### Problem statement
The copy must match the data word for word and contain no pictures.

------ Data excerpt ------

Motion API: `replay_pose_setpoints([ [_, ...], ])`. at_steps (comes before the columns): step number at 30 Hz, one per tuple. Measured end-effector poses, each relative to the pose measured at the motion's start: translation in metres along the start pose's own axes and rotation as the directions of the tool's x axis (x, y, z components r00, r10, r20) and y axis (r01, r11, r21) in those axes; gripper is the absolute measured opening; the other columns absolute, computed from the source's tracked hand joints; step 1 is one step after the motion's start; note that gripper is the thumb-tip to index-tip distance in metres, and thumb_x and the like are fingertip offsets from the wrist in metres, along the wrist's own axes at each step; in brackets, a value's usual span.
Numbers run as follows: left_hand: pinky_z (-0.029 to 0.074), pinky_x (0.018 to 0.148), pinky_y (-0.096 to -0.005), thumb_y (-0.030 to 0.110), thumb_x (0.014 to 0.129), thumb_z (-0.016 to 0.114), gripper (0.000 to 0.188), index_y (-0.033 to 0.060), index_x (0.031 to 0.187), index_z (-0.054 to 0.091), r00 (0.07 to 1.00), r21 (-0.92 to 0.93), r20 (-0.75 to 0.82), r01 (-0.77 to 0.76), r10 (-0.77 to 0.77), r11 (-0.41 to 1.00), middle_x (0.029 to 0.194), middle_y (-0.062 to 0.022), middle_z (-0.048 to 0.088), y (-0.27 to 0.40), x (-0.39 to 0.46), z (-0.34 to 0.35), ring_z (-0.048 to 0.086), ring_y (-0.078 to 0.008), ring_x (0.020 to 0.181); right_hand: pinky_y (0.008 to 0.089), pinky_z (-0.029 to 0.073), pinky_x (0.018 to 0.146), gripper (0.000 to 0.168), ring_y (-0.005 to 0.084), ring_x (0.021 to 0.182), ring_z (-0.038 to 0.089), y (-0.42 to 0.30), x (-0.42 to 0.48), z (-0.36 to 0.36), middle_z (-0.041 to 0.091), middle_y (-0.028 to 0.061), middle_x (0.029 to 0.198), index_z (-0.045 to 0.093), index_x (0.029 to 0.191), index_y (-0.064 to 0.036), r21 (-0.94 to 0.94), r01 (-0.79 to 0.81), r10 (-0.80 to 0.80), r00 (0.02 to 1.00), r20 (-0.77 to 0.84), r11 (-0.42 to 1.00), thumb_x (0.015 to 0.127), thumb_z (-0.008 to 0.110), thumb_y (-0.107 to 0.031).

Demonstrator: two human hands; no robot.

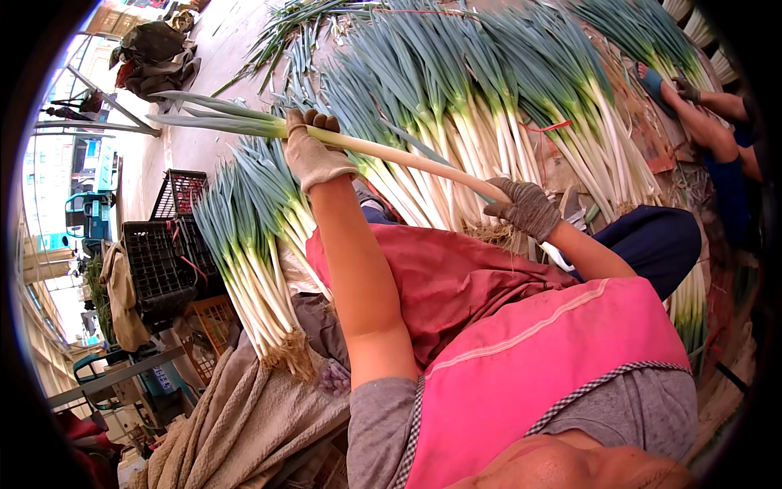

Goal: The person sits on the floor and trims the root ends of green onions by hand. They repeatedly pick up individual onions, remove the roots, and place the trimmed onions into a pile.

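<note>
A single long leek or large green onion (397,158) stretches across in front of me, above my lap. My left hand (317,150), in a knitted work glove with dark fingers, grips it where the pale stalk turns to green leaves. Its leaves point off to the left. The stalk's lower end rests in the fingers of my gloved right hand (525,206), which partly hides that tip. Beneath the stalk lie thick bundles of the same vegetable (440,116), roots towards me and green tops away. My red apron (452,263) covers my lap.
Another bundle (263,275) lies to the left on cloth sacking (244,415). Black plastic crates (162,263) stand beyond it. Loose leaves (275,46) litter the concrete floor. A red tie (547,128) lies over one bundle. At right are another person's leg (696,122) and gloved hand (687,90).
</note>
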State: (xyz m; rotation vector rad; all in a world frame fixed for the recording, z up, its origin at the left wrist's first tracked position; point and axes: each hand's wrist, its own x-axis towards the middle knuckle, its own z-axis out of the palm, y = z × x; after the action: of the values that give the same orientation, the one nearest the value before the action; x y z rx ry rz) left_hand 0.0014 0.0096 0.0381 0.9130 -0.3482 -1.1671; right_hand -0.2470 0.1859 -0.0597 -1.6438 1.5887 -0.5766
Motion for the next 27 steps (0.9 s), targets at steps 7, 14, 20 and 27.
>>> replay_pose_setpoints([
  [7,0.034,0.041,-0.0236,0.02,0.087,0.055,0.013,0.0107,0.084,0.047,0.989,0.068,-0.028,0.15,-0.148,0.986,0.063,0.001,0.043,-0.024,-0.026,0.009,0.038,-0.0097,0.049,0.0245,0.036,0.047,0.038,0.0081,0.05,0.042,-0.007,0.0,0.019,0.045,-0.0015,0.059,0.055,0.111,-0.006,0.397,-0.039,0.013,0.998,0.067,0.917,0.087,0.055,-0.036],
  [14,0.023,0.036,-0.0224,0.024,0.087,0.055,0.02,0.0128,0.076,0.043,0.99,0.079,-0.03,0.143,-0.141,0.987,0.055,0.0053,0.033,-0.021,-0.032,0.017,0.026,-0.0061,0.04,0.0209,0.032,0.044,0.036,0.0054,0.049,0.04,0.007,-0.004,0.034,0.043,-0.0036,0.058,0.059,0.1,-0.003,0.795,-0.205,0.073,0.977,0.199,0.572,0.088,0.054,-0.037],
  [20,0.023,0.036,-0.0234,0.025,0.087,0.056,0.018,0.0129,0.083,0.044,0.97,0.012,0.145,0.197,-0.197,0.98,0.054,0.004,0.033,-0.026,-0.031,0.018,0.026,-0.0068,0.039,0.0225,0.039,0.044,0.041,0.0113,0.049,0.05,0.006,-0.007,0.028,0.052,0.0018,0.06,0.059,0.094,0.0,0.877,-0.323,0.086,0.946,0.314,0.355,0.086,0.055,-0.04],
  [27,0.022,0.035,-0.0212,0.03,0.087,0.056,0.022,0.0092,0.085,0.049,0.898,-0.06,0.346,0.31,-0.271,0.949,0.053,0.0061,0.024,-0.024,-0.038,0.021,0.022,-0.005,0.04,0.0249,0.046,0.042,0.039,0.0144,0.049,0.054,0.001,-0.012,0.021,0.056,0.0063,0.066,0.055,0.091,-0.002,0.843,-0.523,0.019,0.851,0.525,0.128,0.083,0.059,-0.04],
])
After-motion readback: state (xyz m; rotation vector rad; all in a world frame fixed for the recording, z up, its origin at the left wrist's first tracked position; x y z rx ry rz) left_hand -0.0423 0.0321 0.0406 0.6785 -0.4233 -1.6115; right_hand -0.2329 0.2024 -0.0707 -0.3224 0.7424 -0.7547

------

### Response
Motion API: `replay_pose_setpoints([ [_, ...], ])`. at_steps (comes before the columns): step number at 30 Hz, one per tuple. Measured end-effector poses, each relative to the pose measured at the motion's start: translation in metres along the start pose's own axes and rotation as the directions of the tool's x axis (x, y, z components r00, r10, r20) and y axis (r01, r11, r21) in those axes; gripper is the absolute measured opening; the other columns absolute, computed from the source's tracked hand joints; step 1 is one step after the motion's start; note that gripper is the thumb-tip to index-tip distance in metres, and thumb_x and the like are fingertip offsets from the wrist in metres, along the wrist's own axes at each step; in brackets, a value's usual span.
Numbers run as follows: left_hand: pinky_z (-0.029 to 0.074), pinky_x (0.018 to 0.148), pinky_y (-0.096 to -0.005), thumb_y (-0.030 to 0.110), thumb_x (0.014 to 0.129), thumb_z (-0.016 to 0.114), gripper (0.000 to 0.188), index_y (-0.033 to 0.060), index_x (0.031 to 0.187), index_z (-0.054 to 0.091), r00 (0.07 to 1.00), r21 (-0.92 to 0.93), r20 (-0.75 to 0.82), r01 (-0.77 to 0.76), r10 (-0.77 to 0.77), r11 (-0.41 to 1.00), middle_x (0.029 to 0.194), middle_y (-0.062 to 0.022), middle_z (-0.048 to 0.088), y (-0.27 to 0.40), x (-0.39 to 0.46), z (-0.34 to 0.35), ring_z (-0.048 to 0.086), ring_y (-0.078 to 0.008), ring_x (0.020 to 0.181); right_hand: pinky_y (0.008 to 0.089), pinky_z (-0.029 to 0.073), pinky_x (0.018 to 0.146), gripper (0.000 to 0.168), ring_y (-0.005 to 0.084), ring_x (0.021 to 0.182), ring_z (-0.038 to 0.089), y (-0.42 to 0.30), x (-0.42 to 0.48), z (-0.36 to 0.36), middle_z (-0.041 to 0.091), middle_y (-0.028 to 0.061), middle_x (0.029 to 0.198), index_z (-0.045 to 0.093), index_x (0.029 to 0.191), index_y (-0.064 to 0.036), r21 (-0.94 to 0.94), r01 (-0.79 to 0.81), r10 (-0.80 to 0.80), r00 (0.02 to 1.00), r20 (-0.77 to 0.84), r11 (-0.42 to 1.00), thumb_x (0.015 to 0.127), thumb_z (-0.008 to 0.110), thumb_y (-0.107 to 0.031).

Demonstrator: two human hands; no robot.


Goal: The person sits on the floor and trims the root ends of green onions by hand. They repeatedly pick up individual onions, remove the roots, and place the trimmed onions into a pile.

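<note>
A single long leek or large green onion (397,158) stretches across in front of me, above my lap. My left hand (317,150), in a knitted work glove with dark fingers, grips it where the pale stalk turns to green leaves. Its leaves point off to the left. The stalk's lower end rests in the fingers of my gloved right hand (525,206), which partly hides that tip. Beneath the stalk lie thick bundles of the same vegetable (440,116), roots towards me and green tops away. My red apron (452,263) covers my lap.
Another bundle (263,275) lies to the left on cloth sacking (244,415). Black plastic crates (162,263) stand beyond it. Loose leaves (275,46) litter the concrete floor. A red tie (547,128) lies over one bundle. At right are another person's leg (696,122) and gloved hand (687,90).
</note>
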State: (xyz m; rotation vector rad; all in a world frame fixed for the recording, z up, its origin at the left wrist's first tracked position; point and axes: each hand's wrist, its own x-axis towards the middle knuckle, its own z-axis out of the palm, y = z × x; after the action: of the values that give the same orientation, the one nearest the value before the action; x y z rx ry rz) left_hand 0.0014 0.0096 0.0381 0.9130 -0.3482 -1.1671; right_hand -0.2470 0.1859 -0.0597 -1.6438 1.5887 -0.5766
Motion for the next 27 steps (0.9 s), targets at steps 7, 14, 20 and 27.
>>> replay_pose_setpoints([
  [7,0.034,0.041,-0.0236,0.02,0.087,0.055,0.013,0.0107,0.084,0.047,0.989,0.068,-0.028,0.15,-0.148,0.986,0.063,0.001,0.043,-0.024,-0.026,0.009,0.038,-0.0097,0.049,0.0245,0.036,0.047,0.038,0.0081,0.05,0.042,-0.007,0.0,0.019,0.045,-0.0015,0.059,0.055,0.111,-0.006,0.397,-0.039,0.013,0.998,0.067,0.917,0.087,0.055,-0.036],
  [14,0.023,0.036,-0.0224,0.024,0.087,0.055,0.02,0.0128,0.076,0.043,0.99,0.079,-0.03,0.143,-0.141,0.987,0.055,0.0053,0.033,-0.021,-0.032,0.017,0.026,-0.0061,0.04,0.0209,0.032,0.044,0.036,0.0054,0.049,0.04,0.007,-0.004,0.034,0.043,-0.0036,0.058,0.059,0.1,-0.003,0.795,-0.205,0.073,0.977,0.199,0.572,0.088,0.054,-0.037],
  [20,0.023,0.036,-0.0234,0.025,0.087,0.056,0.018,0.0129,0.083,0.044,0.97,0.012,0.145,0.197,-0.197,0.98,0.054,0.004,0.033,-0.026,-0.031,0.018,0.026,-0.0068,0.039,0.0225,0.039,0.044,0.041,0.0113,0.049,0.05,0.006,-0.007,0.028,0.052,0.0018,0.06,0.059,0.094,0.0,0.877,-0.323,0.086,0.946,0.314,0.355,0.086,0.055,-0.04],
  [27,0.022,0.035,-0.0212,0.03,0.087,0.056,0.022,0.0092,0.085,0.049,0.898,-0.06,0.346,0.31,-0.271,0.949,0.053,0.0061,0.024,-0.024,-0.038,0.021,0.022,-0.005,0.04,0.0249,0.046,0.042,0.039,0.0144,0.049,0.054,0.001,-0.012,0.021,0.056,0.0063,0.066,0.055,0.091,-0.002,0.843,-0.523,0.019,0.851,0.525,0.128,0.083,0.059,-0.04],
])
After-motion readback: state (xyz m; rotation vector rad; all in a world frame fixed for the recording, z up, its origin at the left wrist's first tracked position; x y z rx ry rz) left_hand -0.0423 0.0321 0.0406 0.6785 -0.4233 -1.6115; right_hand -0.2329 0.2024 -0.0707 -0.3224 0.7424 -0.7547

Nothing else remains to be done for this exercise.